--- INFORMATION SHOWN ---
--------------------------------

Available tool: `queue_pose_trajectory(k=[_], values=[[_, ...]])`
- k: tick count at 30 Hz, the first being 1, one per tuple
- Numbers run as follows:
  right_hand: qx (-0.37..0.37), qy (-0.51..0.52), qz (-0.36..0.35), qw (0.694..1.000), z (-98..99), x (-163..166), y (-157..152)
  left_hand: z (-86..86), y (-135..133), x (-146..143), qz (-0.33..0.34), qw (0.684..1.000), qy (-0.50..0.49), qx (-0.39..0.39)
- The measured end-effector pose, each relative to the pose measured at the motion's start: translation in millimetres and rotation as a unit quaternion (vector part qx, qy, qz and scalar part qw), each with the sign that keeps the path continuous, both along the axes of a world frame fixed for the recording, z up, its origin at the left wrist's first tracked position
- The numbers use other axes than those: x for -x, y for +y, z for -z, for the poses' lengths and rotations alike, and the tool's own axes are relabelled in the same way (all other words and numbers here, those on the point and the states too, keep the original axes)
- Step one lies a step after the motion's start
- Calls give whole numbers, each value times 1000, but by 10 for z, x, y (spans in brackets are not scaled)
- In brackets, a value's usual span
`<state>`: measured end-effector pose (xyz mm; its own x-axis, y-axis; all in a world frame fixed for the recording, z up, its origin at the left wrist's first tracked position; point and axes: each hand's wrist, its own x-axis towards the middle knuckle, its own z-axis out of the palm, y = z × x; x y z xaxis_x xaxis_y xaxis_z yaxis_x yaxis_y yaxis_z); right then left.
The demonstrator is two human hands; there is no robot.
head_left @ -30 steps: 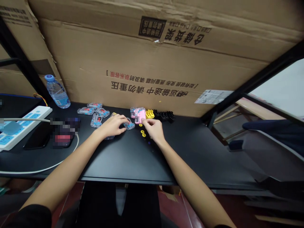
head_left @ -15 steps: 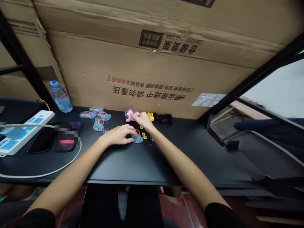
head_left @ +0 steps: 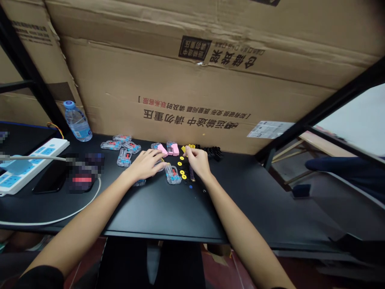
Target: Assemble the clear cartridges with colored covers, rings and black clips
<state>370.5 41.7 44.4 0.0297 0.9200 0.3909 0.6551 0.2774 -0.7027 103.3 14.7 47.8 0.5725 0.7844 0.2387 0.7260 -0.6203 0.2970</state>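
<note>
My right hand (head_left: 197,161) pinches a small yellow plastic piece (head_left: 183,149) between thumb and forefinger, beside a row of yellow pieces (head_left: 190,146). My left hand (head_left: 146,164) lies palm down with its fingers spread over a partly hidden clear piece. Between the hands is a clear toy pistol (head_left: 173,175) with blue and red parts inside. Several yellow discs (head_left: 182,172) form a loose line to its right. Behind my left fingers are a pink piece (head_left: 163,150) and a clear part with a second pink piece (head_left: 173,149) on it.
More clear toy pistols (head_left: 124,157) lie to the left, and black pieces (head_left: 214,152) at the back right. A water bottle (head_left: 78,124), a power strip (head_left: 33,164), a phone (head_left: 51,176) and a white cable (head_left: 75,214) occupy the left side. Cardboard (head_left: 168,80) stands behind.
My right hand has let go of the pink piece and moved right to the yellow pieces. My left hand has shifted left, uncovering the toy pistol between the hands.
</note>
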Motion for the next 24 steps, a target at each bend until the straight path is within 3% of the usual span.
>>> queue_pose_trajectory(k=[5,14,20,24], values=[[6,-46,-7,999,9,-119,-39,68,109,46,-42,998,3,45],[-3,-84,-13,996,-93,-108,-70,74,286,22,-27,999,-21,39],[41,-118,-147,981,-179,10,-266,-123,184,116,-67,996,-36,-49],[26,-183,-217,958,-147,137,-392,-140,143,195,-97,994,-44,10]])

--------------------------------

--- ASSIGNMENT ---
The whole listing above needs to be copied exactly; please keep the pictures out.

--- TASK ANSWER ---
Available tool: `queue_pose_trajectory(k=[_], values=[[_, ...]])`
- k: tick count at 30 Hz, the first being 1, one per tuple
- Numbers run as follows:
  right_hand: qx (-0.37..0.37), qy (-0.51..0.52), qz (-0.36..0.35), qw (0.694..1.000), z (-98..99), x (-163..166), y (-157..152)
  left_hand: z (-86..86), y (-135..133), x (-146..143), qz (-0.33..0.34), qw (0.684..1.000), qy (-0.50..0.49), qx (-0.39..0.39)
- The measured end-effector pose, each relative to the pose measured at the motion's start: translation in millimetres and rotation as a unit quaternion (vector part qx, qy, qz and scalar part qw), each with the sign that keeps the path continuous, both along the axes of a world frame fixed for the recording, z up, its origin at the left wrist's first tracked position
- The numbers use other axes than those: x for -x, y for +y, z for -z, for the poses' lengths and rotations alike, and the tool's own axes are relabelled in the same way (all other words and numbers here, those on the point and the states too, keep the original axes)
- Step one lies a step after the motion's start
- Calls give whole numbers, each value times 1000, but by 10 for z, x, y (spans in brackets are not scaled)
- In brackets, a value's usual span
`<state>`: measured end-effector pose (xyz mm; its own x-axis, y-axis; all in a world frame fixed for the recording, z up, its origin at the left wrist's first tracked position; point and axes: each hand's wrist, its own x-axis towards the middle knuckle, its own z-axis out of the palm, y = z × x; x y z xaxis_x xaxis_y xaxis_z yaxis_x yaxis_y yaxis_z); right then left.
The demonstrator is two human hands; there is no robot.
head_left @ -30 steps: 
head_left @ -15 steps: 
head_left @ +0 steps: 
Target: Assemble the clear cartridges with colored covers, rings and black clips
<state>370.5 41.7 44.4 0.0297 0.9200 0.3909 0.6551 0.2774 -0.7027 103.3 14.7 47.8 0.5725 0.7844 0.2387 0.7260 -0.6203 0.2970</state>
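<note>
My right hand (head_left: 197,161) pinches a small yellow plastic piece (head_left: 183,149) between thumb and forefinger, beside a row of yellow pieces (head_left: 190,146). My left hand (head_left: 146,164) lies palm down with its fingers spread over a partly hidden clear piece. Between the hands is a clear toy pistol (head_left: 173,175) with blue and red parts inside. Several yellow discs (head_left: 182,172) form a loose line to its right. Behind my left fingers are a pink piece (head_left: 163,150) and a clear part with a second pink piece (head_left: 173,149) on it.
More clear toy pistols (head_left: 124,157) lie to the left, and black pieces (head_left: 214,152) at the back right. A water bottle (head_left: 78,124), a power strip (head_left: 33,164), a phone (head_left: 51,176) and a white cable (head_left: 75,214) occupy the left side. Cardboard (head_left: 168,80) stands behind.
My right hand has let go of the pink piece and moved right to the yellow pieces. My left hand has shifted left, uncovering the toy pistol between the hands.
</note>
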Motion for the next 24 steps, a target at each bend until the straight path is within 3% of the usual span.
>>> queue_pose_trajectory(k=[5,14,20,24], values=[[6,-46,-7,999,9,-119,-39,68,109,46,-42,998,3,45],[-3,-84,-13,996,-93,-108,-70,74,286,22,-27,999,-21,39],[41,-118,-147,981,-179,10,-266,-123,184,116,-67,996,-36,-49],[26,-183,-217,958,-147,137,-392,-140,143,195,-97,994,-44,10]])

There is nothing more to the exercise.